During the Middle Ages, philosopher and physician Moses Maimonides lived, worked, and studied in Spain, Morocco and Egypt. He was one of the greatest Torah scholars of all time, and a prolific author. One of his major works is a huge code of Jewish law, the "Mishnah Torah". Within this code, Maimonides dissected charity or righteousness into eight levels. Accordingly, some types of charity or righteousness--whether obligatory or voluntary--are more honorable than others. From least honorable to most honorable:
8. Donations are given grudgingly.
7. Donations are given cheerfully, but in an amount less than is right.
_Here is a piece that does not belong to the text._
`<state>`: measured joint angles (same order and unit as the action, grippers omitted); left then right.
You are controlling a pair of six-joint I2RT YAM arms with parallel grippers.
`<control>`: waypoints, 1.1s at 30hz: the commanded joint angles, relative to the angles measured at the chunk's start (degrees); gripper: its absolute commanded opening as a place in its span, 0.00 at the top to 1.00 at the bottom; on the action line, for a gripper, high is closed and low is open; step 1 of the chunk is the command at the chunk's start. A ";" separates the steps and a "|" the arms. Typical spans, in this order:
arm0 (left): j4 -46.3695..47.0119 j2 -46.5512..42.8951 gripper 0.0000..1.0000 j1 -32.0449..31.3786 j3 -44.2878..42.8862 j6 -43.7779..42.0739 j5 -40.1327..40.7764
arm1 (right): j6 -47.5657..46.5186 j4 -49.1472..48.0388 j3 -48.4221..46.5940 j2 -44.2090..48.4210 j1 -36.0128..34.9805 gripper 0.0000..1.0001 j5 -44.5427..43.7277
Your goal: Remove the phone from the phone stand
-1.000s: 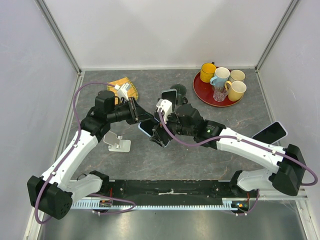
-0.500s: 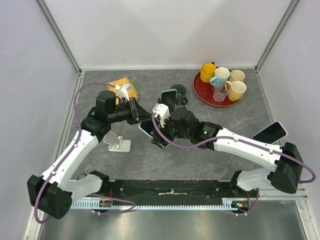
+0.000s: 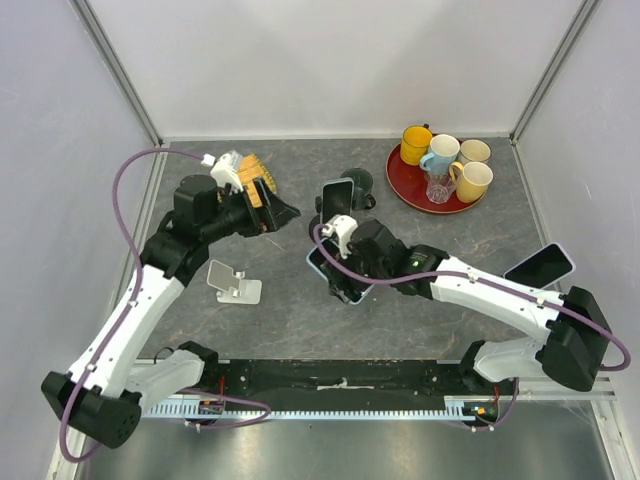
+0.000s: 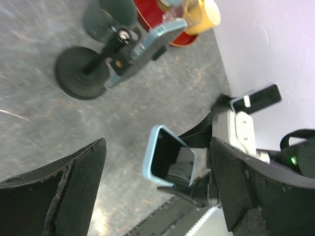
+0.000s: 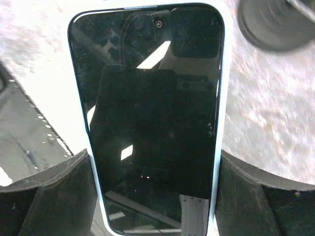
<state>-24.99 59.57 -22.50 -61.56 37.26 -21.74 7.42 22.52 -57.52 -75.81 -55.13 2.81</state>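
The phone (image 3: 341, 276) has a dark screen and a light blue case; it hangs above the table's middle, off any stand. My right gripper (image 3: 347, 268) is shut on it, one finger on each long edge, as the right wrist view shows with the phone (image 5: 152, 98) filling the gap of the gripper (image 5: 153, 164). The white phone stand (image 3: 236, 284) sits empty on the table to the left. My left gripper (image 3: 274, 214) is open and apart from the phone. In the left wrist view the phone (image 4: 170, 160) shows beyond the left gripper (image 4: 157, 152).
A black round-based stand (image 3: 350, 190) holding a second phone stands behind the right gripper, also seen as the black stand (image 4: 81, 73). A red tray (image 3: 400, 178) with several mugs is at the back right. Another phone (image 3: 540, 265) lies at the right edge. An orange object (image 3: 252, 178) sits back left.
My left gripper opened, let go of the phone and drew back to the far left. My right gripper closed on the phone and carried it slightly right and nearer.
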 commanded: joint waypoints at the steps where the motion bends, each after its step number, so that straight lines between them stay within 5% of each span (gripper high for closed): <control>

6. Donations are given directly to the poor upon being asked.
5. Donations are given directly to the poor before being asked, in anticipation of their need.
4. The recipient knows the identity of the donor, but the donor does not know the identity of the recipient.
3. The donor knows the identity of the recipient, but the recipient does not know the source of the donation.
2. The donor and the recipient are both unknown to each other.
1. The donor sustains a person before he becomes impoverished or dependent on others, by extending a loan, or entering into a business partnership, or helping him find employment.
I could probably write eight separate articles expanding on each step of this Charity Ladder, and I do think it's an extremely thought-provoking stratification. However, I want to focus on something else that I came across while researching the Eight Levels of Tzedakah. On the web site "Judaism.About.Com" Rabbi Shraga Simmons writes: The Almighty provides everyone with income, but it comes conditionally: Ten percent is a trust fund that you're personally responsible to disperse. God is expecting you to spend His money wisely.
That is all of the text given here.